One of the principles in this new business greets us and soon we are exchanging stories. He was a mergers and acquisitions specialist until his company itself went through a merger. At age 45 he was given an option of a bigger job or a package. He took the package and retired. He was single and had been stashing away money, since mostly what he did was work. He traveled then tried out three areas for "retirement" - New Zealand, Vietnam and Ecuador. He settled in Cuenca, Ecuador. Now he's involved in multiple businesses, including restaurants and an English-language newspaper.
As we eat we talk with two women originally from British Columbia, but now full time residents of Cuenca. It is fun talking with them, and as an added bonus we receive reinforcement on some of the locations in British Columbia our friends Jim and Monique have suggested we visit.
In the evening we have tickets to "Noche de Magi-Comedia" with friends Evelyn and Burt.
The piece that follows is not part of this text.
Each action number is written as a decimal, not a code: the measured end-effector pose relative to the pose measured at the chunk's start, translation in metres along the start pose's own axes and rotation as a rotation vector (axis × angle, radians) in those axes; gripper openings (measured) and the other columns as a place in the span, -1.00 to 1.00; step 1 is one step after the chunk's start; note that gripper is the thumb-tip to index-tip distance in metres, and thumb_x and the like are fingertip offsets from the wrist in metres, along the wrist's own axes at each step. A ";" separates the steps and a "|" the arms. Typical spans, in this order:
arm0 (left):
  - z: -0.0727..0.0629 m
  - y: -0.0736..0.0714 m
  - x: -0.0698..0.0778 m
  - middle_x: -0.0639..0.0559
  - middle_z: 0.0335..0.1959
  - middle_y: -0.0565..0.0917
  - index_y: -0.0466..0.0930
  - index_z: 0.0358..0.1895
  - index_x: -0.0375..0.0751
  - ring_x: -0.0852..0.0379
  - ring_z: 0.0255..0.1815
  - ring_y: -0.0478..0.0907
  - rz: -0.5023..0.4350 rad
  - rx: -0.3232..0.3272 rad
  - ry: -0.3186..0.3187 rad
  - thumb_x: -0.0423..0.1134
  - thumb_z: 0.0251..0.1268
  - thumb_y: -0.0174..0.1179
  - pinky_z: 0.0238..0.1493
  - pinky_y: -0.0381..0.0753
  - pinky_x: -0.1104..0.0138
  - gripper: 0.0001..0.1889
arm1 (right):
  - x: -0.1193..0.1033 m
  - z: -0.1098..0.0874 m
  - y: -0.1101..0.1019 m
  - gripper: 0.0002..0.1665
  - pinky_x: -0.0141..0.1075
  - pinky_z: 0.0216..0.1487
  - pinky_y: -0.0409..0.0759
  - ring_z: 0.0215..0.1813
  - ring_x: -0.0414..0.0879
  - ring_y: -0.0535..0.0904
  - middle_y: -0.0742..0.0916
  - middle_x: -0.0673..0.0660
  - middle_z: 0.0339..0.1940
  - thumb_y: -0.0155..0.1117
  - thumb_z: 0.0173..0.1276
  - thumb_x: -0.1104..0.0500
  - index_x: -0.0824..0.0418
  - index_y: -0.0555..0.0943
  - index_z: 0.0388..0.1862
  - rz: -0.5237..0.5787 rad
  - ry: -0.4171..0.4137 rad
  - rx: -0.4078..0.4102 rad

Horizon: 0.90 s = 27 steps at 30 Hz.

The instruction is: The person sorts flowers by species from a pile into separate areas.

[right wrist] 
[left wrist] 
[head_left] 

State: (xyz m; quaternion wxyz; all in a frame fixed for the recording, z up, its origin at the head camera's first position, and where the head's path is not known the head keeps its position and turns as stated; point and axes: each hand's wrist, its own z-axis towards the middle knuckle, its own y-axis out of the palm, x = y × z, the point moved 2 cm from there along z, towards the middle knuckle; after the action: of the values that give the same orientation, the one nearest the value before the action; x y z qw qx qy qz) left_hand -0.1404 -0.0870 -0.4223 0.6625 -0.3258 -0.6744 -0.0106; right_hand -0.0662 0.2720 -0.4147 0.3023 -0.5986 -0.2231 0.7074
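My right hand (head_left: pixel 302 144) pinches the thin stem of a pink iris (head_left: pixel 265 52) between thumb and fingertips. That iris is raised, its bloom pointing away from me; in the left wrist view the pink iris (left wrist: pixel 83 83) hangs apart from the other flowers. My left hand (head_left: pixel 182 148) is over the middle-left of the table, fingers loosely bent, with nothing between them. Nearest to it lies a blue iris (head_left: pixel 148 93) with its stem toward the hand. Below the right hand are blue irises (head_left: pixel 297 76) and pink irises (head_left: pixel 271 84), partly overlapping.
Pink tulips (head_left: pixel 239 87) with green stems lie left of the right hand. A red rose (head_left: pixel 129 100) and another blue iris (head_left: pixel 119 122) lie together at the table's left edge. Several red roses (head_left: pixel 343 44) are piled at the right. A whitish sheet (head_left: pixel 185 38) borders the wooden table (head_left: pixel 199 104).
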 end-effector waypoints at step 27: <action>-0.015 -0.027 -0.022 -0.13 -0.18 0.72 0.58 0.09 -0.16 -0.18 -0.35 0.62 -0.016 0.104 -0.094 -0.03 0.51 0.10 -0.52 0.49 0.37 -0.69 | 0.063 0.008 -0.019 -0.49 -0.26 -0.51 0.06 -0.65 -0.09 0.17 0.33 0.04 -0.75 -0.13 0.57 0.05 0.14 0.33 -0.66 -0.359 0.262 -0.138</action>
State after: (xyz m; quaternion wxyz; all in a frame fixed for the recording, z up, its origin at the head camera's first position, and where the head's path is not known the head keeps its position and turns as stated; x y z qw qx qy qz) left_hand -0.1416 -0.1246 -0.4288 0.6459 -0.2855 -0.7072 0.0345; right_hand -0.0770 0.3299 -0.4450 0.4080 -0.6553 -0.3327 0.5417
In the morning when I went to buy the tickets the woman spoke to me in rapid-fire Spanish. There were people waiting behind me so, I just pointed to the guy in front of me who was also buying tickets and said "quatro" and held up four fingers. I ended up with four tickets at $7 each. It is much later that I come to understand that she was offering me three different ticket prices - $7, $10, and $15. Oops... we end up toward the back of the theater. The good news is that we could see just fine.
Evelyn and I believe this is going to be a magic show with some comedy mixed in for fun. The first entertainer comes out and we soon realize he is a stand-up comedian. The audience clearly enjoys him, and there are some moments of physical comedy where I join in the laughter, but for me it is over an hour of understanding every 100th word. I can't swear by it, but I think I see William and Burt alternately taking short naps during the act. A magician is on stage next. His show lasts about an hour, running the gamut of traditional magic using scarves, water, cards, coins, etc. He is entertaining, worth the $7, and we don't need to have a command of Spanish to enjoy the act! There is a third act on the billing, but our guess is that it is another comedian so we leave to go grab a late night snack at a local restaurant.
Another day of learning and enjoying in Cuenca comes to an end. Yes, knowing more than 150 words of Spanish would definitely help!